● **Activity**
Repeat the whole listing exactly.

● **Provided material**
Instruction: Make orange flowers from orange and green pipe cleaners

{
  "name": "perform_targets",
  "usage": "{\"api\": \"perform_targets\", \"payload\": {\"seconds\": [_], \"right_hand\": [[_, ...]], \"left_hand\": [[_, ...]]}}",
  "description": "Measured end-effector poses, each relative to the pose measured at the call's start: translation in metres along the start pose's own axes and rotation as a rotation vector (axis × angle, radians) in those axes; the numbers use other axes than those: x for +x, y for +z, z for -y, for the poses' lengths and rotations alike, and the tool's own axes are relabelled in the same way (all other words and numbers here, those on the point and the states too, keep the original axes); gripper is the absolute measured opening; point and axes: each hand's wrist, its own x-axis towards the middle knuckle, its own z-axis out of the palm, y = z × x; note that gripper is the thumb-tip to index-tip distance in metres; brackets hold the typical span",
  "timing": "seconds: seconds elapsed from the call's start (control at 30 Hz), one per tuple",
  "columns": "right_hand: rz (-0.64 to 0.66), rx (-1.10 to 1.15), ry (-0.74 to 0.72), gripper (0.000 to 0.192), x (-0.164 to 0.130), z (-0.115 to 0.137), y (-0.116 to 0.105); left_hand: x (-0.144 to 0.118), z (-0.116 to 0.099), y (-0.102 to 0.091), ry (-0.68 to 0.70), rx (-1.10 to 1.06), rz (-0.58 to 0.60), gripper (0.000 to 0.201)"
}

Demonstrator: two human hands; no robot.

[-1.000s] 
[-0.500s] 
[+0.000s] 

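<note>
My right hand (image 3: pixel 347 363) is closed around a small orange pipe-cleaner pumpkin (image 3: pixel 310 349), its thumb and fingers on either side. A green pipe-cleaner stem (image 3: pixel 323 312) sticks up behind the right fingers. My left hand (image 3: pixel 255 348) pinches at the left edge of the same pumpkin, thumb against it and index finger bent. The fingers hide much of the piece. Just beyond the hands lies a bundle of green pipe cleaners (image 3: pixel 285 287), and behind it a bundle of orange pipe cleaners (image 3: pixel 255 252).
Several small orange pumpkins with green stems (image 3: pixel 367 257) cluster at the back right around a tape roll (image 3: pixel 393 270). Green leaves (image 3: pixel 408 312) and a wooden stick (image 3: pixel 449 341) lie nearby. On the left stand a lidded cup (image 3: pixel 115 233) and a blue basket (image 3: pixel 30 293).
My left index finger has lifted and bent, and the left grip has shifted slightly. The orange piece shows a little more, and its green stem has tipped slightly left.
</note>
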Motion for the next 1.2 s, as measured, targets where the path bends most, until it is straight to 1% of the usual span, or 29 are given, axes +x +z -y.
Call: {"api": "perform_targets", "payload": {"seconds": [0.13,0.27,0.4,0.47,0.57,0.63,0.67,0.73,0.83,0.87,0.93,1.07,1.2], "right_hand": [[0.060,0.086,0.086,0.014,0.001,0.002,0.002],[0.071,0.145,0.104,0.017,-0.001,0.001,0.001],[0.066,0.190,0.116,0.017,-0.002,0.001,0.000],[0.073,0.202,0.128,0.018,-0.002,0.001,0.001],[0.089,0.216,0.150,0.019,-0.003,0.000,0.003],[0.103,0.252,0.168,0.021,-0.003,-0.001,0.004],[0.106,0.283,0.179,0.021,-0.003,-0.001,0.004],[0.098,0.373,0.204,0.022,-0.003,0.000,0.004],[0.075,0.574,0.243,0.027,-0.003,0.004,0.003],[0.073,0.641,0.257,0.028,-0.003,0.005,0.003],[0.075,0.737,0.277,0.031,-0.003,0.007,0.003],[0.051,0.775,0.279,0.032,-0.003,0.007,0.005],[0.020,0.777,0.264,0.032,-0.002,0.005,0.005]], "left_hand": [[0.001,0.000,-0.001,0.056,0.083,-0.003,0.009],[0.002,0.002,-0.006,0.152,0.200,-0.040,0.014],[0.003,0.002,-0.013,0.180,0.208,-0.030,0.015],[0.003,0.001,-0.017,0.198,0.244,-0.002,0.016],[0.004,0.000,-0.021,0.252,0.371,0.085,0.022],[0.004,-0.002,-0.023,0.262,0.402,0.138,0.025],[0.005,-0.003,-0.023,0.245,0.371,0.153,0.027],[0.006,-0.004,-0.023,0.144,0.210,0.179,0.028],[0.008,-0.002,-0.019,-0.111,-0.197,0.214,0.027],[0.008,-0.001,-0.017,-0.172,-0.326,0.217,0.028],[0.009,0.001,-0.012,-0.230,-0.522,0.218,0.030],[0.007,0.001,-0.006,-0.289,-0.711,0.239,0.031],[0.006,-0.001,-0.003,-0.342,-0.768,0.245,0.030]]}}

● **Solution to this problem**
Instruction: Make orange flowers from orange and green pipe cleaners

{
  "name": "perform_targets",
  "usage": "{\"api\": \"perform_targets\", \"payload\": {\"seconds\": [_], \"right_hand\": [[_, ...]], \"left_hand\": [[_, ...]]}}",
  "description": "Measured end-effector poses, each relative to the pose measured at the call's start: translation in metres along the start pose's own axes and rotation as a rotation vector (axis × angle, radians) in those axes; the numbers use other axes than those: x for +x, y for +z, z for -y, for the poses' lengths and rotations alike, and the tool's own axes are relabelled in the same way (all other words and numbers here, those on the point and the states too, keep the original axes); gripper is the absolute measured opening; point and axes: each hand's wrist, its own x-axis towards the middle knuckle, its own z-axis out of the palm, y = z × x; note that gripper is the thumb-tip to index-tip distance in metres; brackets hold the typical span",
  "timing": "seconds: seconds elapsed from the call's start (control at 30 Hz), one per tuple",
  "columns": "right_hand: rz (-0.64 to 0.66), rx (-1.10 to 1.15), ry (-0.74 to 0.72), gripper (0.000 to 0.192), x (-0.164 to 0.130), z (-0.115 to 0.137), y (-0.116 to 0.105); left_hand: x (-0.144 to 0.118), z (-0.116 to 0.099), y (-0.102 to 0.091), ry (-0.68 to 0.70), rx (-1.10 to 1.06), rz (-0.58 to 0.60), gripper (0.000 to 0.201)"
}

Demonstrator: two human hands; no robot.

[-1.000s] 
[-0.500s] 
[+0.000s] 

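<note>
My right hand (image 3: pixel 347 363) is closed around a small orange pipe-cleaner pumpkin (image 3: pixel 310 349), its thumb and fingers on either side. A green pipe-cleaner stem (image 3: pixel 323 312) sticks up behind the right fingers. My left hand (image 3: pixel 255 348) pinches at the left edge of the same pumpkin, thumb against it and index finger bent. The fingers hide much of the piece. Just beyond the hands lies a bundle of green pipe cleaners (image 3: pixel 285 287), and behind it a bundle of orange pipe cleaners (image 3: pixel 255 252).
Several small orange pumpkins with green stems (image 3: pixel 367 257) cluster at the back right around a tape roll (image 3: pixel 393 270). Green leaves (image 3: pixel 408 312) and a wooden stick (image 3: pixel 449 341) lie nearby. On the left stand a lidded cup (image 3: pixel 115 233) and a blue basket (image 3: pixel 30 293).
My left index finger has lifted and bent, and the left grip has shifted slightly. The orange piece shows a little more, and its green stem has tipped slightly left.
</note>
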Motion for the next 1.2 s, as measured, targets where the path bends most, until it is straight to 1% of the usual span, or 29 are given, axes +x +z -y.
Call: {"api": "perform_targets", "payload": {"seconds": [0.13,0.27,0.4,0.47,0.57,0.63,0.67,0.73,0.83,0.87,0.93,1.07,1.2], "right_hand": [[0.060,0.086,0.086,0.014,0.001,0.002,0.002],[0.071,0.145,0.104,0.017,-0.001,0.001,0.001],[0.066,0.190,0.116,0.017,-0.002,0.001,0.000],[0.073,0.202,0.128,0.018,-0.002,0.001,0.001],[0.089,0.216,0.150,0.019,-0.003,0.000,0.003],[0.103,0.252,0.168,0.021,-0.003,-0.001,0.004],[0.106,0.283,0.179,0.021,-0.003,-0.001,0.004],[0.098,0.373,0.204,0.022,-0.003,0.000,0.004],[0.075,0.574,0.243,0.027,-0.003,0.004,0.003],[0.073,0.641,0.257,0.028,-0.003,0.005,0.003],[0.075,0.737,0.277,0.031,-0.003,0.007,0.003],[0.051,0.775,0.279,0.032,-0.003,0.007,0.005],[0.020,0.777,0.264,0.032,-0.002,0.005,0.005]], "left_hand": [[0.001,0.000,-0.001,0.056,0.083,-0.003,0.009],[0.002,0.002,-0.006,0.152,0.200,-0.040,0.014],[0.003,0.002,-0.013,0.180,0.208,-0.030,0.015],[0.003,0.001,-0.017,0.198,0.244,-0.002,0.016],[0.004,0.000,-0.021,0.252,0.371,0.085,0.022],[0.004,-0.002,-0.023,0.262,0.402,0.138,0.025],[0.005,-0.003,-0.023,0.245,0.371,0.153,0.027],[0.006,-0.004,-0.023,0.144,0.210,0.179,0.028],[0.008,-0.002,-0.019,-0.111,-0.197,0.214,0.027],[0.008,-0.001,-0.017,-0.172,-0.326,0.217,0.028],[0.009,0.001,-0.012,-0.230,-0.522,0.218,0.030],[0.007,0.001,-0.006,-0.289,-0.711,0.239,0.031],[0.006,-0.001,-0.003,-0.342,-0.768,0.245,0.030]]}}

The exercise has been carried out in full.